* [EXERCISE DESCRIPTION]: When you reach the line in the data below that contains "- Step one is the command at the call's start", please start repeating lines exactly, and stop after the line that contains "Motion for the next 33", repeating nothing else.

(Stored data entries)

===

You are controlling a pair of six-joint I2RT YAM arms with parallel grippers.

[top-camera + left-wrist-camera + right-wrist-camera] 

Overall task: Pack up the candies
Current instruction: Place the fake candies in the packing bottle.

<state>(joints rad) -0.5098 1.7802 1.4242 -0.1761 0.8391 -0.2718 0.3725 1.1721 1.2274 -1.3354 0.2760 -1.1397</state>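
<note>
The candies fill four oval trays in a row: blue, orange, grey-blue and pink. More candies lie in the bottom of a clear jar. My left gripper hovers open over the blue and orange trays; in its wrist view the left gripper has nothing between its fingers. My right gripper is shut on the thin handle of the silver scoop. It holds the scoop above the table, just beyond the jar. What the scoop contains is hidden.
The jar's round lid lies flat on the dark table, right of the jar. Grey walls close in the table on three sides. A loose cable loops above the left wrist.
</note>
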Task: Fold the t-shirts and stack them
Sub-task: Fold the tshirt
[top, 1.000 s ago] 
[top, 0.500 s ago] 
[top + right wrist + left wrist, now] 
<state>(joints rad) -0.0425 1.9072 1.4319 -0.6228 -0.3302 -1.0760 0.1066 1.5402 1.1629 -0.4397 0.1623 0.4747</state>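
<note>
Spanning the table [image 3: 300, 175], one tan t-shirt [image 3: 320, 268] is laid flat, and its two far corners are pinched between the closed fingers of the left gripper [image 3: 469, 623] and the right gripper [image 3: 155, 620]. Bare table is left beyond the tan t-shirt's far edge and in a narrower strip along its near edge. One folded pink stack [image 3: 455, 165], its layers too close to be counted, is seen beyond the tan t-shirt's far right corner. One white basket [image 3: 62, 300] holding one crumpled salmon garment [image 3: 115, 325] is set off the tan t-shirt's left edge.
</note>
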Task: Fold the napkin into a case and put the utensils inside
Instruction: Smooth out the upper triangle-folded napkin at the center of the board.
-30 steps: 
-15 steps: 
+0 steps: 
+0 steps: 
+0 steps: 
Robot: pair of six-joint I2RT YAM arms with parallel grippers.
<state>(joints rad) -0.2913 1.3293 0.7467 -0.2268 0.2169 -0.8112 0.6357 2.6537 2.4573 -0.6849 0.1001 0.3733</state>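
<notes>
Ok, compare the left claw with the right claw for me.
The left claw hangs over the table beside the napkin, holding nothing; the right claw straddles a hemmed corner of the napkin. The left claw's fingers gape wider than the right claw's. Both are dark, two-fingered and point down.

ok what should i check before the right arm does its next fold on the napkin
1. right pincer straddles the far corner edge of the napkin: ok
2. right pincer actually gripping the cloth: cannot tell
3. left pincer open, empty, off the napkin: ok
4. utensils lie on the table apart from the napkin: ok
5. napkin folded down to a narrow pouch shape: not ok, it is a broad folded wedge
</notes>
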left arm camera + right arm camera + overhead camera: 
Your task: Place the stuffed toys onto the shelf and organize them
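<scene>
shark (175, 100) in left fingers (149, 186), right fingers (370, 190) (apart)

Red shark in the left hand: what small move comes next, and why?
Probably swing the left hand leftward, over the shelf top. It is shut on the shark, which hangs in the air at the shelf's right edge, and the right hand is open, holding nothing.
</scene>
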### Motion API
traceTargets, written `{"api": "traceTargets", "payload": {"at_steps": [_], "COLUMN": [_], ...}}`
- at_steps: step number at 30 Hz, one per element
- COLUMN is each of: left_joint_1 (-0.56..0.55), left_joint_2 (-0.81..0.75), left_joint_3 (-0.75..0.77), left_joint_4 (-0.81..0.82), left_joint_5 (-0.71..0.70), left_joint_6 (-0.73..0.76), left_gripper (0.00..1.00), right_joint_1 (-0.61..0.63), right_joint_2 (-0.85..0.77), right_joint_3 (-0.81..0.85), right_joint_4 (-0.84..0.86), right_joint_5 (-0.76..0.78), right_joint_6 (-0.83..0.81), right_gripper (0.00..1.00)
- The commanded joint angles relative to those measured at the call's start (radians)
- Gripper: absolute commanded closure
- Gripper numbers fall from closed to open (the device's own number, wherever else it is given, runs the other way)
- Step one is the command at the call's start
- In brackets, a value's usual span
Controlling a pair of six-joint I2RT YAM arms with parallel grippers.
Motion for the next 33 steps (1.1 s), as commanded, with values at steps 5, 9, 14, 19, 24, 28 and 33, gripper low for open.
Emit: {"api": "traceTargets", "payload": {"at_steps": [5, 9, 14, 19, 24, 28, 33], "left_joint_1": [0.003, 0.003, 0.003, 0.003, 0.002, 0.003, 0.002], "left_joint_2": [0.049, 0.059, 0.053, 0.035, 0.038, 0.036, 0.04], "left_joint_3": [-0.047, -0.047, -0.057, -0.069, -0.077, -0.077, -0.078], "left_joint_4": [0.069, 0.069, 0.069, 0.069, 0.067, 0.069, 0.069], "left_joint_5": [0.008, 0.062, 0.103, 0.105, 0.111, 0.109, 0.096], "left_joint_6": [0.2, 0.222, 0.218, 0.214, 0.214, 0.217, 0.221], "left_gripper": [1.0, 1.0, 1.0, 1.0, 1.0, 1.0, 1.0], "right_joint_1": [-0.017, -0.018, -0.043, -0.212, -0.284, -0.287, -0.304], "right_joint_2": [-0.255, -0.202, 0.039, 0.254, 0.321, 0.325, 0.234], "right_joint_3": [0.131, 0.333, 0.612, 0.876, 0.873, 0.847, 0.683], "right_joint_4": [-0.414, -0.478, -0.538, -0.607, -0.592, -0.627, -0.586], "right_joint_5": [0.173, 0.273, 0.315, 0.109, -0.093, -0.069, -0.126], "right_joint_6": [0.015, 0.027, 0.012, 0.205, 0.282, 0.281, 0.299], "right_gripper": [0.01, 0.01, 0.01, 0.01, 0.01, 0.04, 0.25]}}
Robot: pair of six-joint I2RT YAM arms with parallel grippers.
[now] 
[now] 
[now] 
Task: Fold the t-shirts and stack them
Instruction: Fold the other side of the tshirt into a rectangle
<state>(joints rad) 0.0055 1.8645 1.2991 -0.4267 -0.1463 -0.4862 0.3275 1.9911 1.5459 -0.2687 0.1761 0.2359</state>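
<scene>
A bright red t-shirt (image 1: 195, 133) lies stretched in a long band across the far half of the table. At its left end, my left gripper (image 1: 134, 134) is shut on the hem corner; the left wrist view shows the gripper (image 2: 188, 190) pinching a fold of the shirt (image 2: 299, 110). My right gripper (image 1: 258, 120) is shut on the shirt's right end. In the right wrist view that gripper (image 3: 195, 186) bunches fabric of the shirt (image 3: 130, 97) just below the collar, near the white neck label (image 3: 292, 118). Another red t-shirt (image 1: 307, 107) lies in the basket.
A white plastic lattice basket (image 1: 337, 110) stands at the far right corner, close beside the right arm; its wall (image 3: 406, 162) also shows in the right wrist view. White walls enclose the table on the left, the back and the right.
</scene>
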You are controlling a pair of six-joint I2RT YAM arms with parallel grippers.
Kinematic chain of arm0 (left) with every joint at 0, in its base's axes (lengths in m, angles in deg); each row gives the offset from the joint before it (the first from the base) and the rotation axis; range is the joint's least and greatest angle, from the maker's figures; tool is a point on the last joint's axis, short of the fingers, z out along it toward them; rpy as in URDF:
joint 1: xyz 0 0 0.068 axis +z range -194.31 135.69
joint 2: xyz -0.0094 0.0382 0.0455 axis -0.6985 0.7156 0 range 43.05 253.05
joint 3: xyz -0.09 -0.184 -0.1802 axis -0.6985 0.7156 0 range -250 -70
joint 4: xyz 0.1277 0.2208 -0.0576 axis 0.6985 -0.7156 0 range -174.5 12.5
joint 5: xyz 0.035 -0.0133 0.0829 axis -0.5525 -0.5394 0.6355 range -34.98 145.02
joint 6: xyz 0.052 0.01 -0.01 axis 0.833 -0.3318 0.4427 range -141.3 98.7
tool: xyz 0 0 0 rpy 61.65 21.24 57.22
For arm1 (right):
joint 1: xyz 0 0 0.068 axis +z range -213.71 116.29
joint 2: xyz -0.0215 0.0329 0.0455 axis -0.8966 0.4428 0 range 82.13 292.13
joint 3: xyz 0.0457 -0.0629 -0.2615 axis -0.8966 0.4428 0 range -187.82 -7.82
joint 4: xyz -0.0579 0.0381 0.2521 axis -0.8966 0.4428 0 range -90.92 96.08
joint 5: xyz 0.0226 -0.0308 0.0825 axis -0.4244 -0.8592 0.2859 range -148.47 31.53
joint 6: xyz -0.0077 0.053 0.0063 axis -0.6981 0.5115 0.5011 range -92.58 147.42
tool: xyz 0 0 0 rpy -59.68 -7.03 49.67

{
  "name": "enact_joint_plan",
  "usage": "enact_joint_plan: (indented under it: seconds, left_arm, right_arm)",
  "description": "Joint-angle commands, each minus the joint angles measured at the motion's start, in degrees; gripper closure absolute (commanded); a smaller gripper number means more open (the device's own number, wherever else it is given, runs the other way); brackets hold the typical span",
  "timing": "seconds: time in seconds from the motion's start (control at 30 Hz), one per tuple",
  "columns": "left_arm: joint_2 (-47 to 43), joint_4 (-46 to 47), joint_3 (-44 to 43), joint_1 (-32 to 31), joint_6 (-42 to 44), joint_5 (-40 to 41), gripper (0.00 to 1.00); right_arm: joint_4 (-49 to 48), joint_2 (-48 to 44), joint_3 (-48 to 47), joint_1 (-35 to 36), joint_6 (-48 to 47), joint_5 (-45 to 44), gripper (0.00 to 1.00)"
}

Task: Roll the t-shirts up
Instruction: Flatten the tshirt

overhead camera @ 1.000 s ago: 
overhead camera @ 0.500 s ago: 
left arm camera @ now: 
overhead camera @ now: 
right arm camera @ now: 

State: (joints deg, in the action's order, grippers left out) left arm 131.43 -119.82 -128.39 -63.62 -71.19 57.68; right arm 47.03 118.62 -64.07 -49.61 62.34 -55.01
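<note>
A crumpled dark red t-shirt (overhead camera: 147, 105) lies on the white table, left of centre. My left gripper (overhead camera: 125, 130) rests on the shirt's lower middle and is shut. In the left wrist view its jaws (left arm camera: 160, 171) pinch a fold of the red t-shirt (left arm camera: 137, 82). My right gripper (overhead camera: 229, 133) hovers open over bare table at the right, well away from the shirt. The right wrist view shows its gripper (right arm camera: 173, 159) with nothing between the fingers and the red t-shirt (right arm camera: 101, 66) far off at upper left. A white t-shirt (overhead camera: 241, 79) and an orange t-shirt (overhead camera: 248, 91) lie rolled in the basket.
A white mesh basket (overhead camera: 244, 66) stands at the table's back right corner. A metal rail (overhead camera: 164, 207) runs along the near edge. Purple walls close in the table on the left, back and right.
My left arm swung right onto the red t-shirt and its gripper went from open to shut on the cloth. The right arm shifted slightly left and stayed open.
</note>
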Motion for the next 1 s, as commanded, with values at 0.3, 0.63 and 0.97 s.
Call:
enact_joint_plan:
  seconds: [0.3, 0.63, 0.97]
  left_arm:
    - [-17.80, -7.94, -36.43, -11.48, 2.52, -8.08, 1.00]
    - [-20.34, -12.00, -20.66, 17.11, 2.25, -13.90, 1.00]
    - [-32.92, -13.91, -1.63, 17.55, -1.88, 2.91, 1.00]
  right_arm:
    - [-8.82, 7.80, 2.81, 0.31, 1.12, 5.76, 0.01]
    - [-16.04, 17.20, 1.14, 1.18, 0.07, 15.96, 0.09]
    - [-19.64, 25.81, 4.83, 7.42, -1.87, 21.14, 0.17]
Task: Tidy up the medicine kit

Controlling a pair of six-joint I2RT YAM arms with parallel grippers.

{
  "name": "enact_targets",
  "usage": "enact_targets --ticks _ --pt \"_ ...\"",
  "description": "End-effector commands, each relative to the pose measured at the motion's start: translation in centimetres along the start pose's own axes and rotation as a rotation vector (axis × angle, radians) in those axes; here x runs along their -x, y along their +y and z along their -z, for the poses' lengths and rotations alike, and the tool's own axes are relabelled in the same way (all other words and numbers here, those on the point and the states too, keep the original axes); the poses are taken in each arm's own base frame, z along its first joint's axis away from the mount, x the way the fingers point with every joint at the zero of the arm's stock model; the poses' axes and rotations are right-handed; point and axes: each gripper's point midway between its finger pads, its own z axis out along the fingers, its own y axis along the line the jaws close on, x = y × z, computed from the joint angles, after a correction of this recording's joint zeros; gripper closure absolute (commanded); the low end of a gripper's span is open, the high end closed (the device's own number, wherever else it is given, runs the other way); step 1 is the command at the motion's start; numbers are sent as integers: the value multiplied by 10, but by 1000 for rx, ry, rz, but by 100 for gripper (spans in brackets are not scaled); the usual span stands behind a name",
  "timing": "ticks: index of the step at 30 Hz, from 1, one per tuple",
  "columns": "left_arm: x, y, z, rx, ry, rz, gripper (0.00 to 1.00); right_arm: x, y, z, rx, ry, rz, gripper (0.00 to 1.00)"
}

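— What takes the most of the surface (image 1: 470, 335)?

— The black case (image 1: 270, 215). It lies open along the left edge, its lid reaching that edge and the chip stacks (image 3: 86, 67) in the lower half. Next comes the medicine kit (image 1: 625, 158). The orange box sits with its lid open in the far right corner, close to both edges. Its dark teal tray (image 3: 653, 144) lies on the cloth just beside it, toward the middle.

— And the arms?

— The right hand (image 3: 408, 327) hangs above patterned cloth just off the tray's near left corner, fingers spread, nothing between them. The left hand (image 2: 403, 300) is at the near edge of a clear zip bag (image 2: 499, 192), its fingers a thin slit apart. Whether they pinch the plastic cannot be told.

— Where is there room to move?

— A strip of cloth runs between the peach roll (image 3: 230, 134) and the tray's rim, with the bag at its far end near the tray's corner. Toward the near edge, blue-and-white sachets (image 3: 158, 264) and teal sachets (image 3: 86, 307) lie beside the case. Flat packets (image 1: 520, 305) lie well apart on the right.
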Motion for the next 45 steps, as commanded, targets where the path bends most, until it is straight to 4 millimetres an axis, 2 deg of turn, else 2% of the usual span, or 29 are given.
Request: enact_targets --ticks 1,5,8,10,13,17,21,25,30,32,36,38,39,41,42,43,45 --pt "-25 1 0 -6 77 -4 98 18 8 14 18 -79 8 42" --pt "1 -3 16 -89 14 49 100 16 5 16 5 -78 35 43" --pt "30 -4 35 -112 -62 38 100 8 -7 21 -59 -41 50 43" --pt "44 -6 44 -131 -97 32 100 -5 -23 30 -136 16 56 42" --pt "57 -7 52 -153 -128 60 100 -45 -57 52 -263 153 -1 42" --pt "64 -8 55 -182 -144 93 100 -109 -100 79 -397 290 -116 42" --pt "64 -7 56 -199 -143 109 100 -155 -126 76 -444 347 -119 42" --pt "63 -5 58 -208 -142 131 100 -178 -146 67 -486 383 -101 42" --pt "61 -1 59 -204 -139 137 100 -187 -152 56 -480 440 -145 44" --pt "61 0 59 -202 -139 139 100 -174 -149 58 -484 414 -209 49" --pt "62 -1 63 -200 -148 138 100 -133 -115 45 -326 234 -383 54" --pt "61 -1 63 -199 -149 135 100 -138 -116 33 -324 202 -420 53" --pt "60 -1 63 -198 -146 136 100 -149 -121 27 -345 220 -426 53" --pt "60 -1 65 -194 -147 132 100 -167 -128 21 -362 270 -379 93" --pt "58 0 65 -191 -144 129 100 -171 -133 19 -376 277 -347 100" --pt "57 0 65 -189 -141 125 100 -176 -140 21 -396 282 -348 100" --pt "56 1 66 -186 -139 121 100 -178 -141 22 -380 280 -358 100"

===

* [YOUR SOLUTION]:
- Step one is the command at the call's start
- In brackets, a value's usual span
Controlling a pair of six-joint I2RT YAM arms with parallel grippers.
Motion for the next 33 steps (1.1 s), as commanded, with values at steps 5, 9, 14, 19, 24, 28 and 33, gripper low for open.

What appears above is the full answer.